Die Revision ist gemäß Art. 133 Abs. 4 B-VG nicht zulässig, weil die Entscheidung nicht von der Lösung einer Rechtsfrage abhängt, der grundsätzliche Bedeutung zukommt. Weder weicht die gegenständliche Entscheidung von der bisherigen Rechtsprechung des Verwaltungsgerichtshofes ab, noch fehlt es an einer Rechtsprechung; weiters ist die vorliegende Rechtsprechung des Verwaltungsgerichtshofes auch nicht als uneinheitlich zu beurteilen. Auch liegen keine sonstigen Hinweise auf eine grundsätzliche Bedeutung der zu lösenden Rechtsfrage vor.

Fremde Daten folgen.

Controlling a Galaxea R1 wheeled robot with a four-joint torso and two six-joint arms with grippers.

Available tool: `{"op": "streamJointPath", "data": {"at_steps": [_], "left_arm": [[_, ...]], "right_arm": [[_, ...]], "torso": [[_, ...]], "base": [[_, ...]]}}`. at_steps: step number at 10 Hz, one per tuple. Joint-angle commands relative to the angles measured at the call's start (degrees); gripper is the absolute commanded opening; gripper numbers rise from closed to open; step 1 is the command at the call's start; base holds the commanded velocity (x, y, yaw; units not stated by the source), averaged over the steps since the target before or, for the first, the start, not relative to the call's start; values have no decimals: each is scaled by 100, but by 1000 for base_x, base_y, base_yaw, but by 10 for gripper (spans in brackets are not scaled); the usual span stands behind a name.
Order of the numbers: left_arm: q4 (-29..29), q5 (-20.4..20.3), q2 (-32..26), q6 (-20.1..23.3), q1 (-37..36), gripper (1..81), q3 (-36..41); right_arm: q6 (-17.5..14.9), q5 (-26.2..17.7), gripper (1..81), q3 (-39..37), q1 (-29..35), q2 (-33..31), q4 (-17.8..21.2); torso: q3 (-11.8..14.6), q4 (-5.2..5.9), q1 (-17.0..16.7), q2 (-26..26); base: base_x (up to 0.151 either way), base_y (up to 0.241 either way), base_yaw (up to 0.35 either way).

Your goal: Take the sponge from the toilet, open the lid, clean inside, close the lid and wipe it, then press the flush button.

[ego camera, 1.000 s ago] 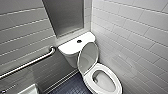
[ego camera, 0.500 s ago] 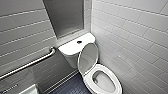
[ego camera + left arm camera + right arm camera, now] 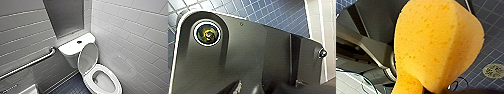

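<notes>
Against the corner of pale tiled walls stood the white ceramic toilet (image 3: 71, 58) with its boxy tank, and the white, smooth oval lid (image 3: 87, 57) was raised, leaning back on the tank front, so the bowl lay open for cleaning. The lid looked close to upright, and a brush from an arm reaching down past it could probably tip it forward onto the seat or the arm. The tiled wall sat just beside the bowl on one side, leaving little room to swing, so a scrape was likely there. The orange, pitted foam sponge (image 3: 436, 45) hung above the dark blue tiled floor (image 3: 493, 32), bent over on itself and pinched at its narrow end by the right gripper (image 3: 422, 90), closed on it. With so little foam caught, hard scrubbing might pull it free into the bowl. Whether the left gripper was open or closed could not be told. The small dark round flush button (image 3: 79, 42) sat on the tank top, just behind the lid's upper edge.
</notes>
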Motion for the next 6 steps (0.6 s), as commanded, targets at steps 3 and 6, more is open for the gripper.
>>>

Das Bundesverwaltungsgericht konnte sich bei allen erheblichen Rechtsfragen auf eine ständige Rechtsprechung des Verwaltungsgerichtshofes bzw. auf eine ohnehin klare Rechtslage stützen. Die maßgebliche Rechtsprechung wurde bei den Erwägungen zu den einzelnen Spruchpunkten des angefochtenen Bescheides wiedergegeben.